_BRIEF_
Write out again the entries from the first line to the line that includes "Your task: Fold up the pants", keeping both of those lines.

[RECORD SET — start]

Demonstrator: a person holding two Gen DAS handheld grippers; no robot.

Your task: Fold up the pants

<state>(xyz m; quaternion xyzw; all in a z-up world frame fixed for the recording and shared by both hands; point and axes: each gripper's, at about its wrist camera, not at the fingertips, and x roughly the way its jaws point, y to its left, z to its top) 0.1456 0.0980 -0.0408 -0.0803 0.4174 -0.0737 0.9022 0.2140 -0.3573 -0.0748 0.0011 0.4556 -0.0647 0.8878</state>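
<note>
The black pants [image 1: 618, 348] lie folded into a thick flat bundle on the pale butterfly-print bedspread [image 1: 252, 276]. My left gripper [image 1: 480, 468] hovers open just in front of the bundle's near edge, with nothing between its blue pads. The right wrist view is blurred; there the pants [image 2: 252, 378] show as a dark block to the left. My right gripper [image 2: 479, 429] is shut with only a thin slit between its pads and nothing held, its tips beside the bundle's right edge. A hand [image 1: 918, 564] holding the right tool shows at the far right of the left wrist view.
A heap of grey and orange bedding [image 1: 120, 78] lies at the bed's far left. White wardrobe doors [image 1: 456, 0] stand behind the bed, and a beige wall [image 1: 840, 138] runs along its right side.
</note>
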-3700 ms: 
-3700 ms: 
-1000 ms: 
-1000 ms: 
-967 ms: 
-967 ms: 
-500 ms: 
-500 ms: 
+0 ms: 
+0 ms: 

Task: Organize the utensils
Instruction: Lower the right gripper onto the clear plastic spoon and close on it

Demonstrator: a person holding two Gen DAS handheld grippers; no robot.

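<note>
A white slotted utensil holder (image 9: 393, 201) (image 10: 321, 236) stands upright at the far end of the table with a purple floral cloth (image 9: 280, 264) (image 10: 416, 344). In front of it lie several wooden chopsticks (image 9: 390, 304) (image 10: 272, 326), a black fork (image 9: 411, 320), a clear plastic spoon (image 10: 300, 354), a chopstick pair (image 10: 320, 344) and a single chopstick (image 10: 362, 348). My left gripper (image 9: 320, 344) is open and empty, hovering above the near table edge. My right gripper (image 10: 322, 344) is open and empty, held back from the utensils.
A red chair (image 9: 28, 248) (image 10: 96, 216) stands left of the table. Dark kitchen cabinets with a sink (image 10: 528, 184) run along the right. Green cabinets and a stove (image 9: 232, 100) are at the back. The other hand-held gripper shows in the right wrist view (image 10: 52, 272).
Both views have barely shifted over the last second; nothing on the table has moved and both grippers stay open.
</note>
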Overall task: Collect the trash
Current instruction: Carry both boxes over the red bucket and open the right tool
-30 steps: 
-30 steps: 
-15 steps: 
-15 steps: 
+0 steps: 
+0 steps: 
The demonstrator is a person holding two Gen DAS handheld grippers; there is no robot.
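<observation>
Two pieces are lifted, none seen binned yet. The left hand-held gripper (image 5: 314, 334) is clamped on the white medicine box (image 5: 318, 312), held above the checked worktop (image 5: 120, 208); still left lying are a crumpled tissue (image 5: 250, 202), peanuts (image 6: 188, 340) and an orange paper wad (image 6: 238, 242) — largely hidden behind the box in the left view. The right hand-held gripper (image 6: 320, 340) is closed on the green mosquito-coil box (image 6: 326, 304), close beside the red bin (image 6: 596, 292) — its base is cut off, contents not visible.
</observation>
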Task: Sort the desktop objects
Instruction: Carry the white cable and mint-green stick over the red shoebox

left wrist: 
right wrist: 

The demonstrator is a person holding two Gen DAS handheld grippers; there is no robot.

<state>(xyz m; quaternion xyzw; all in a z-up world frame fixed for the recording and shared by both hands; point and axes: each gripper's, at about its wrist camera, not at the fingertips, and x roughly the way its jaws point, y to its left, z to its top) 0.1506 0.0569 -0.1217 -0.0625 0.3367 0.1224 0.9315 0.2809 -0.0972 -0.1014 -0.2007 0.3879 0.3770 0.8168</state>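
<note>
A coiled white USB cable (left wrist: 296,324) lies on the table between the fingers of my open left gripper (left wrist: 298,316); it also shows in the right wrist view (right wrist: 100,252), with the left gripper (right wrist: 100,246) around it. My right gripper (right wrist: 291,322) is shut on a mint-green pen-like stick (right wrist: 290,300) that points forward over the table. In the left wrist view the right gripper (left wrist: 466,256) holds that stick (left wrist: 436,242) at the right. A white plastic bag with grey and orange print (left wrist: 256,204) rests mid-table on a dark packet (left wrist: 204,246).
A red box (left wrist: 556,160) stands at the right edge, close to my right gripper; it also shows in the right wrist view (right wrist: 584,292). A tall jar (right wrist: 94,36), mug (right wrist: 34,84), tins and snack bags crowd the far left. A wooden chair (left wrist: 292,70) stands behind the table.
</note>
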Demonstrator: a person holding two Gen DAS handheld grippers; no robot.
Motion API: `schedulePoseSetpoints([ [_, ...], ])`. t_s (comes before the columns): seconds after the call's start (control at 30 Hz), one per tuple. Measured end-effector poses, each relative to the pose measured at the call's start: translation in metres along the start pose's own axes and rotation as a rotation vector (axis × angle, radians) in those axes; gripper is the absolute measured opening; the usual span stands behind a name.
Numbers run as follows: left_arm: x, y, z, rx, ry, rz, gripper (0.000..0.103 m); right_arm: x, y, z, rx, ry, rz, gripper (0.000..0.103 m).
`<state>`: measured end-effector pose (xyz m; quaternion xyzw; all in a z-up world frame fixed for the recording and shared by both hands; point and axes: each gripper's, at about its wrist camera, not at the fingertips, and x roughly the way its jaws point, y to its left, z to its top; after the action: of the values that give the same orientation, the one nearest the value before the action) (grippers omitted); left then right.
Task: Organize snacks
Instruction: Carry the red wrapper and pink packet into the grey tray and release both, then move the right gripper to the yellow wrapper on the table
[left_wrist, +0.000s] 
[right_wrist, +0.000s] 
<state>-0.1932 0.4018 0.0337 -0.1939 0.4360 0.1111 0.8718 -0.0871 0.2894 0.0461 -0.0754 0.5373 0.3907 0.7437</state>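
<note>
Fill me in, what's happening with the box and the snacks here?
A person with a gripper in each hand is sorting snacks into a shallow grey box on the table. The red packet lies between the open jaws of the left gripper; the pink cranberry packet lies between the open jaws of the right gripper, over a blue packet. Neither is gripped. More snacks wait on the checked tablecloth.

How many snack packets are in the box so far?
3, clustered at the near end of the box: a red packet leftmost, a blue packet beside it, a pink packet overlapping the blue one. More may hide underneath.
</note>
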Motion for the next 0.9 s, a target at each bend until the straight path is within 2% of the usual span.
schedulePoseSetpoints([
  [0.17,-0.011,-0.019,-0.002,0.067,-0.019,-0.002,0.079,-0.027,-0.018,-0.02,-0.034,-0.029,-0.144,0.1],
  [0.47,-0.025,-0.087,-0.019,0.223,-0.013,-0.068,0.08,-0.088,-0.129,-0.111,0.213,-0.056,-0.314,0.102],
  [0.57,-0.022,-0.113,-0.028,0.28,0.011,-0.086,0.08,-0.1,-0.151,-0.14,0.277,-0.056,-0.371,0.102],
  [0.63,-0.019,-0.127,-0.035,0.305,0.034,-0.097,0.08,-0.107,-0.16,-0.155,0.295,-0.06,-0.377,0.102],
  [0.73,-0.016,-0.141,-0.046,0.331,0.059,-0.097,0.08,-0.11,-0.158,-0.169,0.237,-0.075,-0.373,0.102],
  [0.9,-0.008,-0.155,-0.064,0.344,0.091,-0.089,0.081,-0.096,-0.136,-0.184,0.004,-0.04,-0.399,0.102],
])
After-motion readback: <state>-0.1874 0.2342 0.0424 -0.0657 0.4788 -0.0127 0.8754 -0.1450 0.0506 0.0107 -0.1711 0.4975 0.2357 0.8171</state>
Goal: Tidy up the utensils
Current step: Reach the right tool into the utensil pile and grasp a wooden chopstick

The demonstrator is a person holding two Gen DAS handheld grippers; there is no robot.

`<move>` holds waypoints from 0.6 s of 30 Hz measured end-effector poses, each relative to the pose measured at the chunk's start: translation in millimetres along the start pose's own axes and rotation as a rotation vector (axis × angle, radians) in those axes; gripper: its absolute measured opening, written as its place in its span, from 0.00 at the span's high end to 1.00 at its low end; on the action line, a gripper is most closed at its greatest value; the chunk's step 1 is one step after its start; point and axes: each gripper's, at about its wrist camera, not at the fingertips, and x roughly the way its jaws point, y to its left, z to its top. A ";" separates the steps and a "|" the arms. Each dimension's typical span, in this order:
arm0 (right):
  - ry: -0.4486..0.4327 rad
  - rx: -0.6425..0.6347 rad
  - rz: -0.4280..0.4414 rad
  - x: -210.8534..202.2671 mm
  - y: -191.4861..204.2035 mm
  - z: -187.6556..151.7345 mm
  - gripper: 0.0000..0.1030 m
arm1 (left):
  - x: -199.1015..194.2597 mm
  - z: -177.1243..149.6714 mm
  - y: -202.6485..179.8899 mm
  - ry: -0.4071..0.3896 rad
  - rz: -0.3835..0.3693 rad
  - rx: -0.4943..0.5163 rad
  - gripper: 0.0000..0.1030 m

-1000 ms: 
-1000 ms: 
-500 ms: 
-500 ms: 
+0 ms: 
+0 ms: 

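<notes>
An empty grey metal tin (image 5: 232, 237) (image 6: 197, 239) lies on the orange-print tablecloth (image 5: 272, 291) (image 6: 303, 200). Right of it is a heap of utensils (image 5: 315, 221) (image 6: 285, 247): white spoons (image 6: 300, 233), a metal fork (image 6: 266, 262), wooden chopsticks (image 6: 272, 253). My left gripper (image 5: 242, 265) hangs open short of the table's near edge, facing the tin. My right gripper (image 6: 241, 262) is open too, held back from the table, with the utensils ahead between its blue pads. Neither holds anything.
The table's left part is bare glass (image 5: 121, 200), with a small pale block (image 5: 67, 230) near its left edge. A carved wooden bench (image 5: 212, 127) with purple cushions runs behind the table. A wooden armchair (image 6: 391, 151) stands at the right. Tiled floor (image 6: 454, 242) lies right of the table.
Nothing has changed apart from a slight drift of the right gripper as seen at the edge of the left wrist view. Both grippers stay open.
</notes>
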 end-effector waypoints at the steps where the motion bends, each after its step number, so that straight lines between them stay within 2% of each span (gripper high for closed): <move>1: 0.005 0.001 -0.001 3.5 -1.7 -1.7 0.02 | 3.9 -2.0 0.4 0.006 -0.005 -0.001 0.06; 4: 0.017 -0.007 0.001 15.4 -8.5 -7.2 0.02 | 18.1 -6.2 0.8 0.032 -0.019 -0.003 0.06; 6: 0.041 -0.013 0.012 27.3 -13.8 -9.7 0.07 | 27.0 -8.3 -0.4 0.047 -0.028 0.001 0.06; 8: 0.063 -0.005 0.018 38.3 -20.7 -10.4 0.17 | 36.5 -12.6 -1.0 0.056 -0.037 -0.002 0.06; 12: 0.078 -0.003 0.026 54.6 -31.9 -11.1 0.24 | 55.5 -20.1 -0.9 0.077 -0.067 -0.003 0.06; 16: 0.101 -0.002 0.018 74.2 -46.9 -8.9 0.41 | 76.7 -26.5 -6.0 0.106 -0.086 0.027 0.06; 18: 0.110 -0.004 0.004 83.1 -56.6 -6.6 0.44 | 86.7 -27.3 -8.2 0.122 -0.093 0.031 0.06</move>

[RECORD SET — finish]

_TASK RESULT_
Demonstrator: a person holding two Gen DAS handheld grippers; no robot.

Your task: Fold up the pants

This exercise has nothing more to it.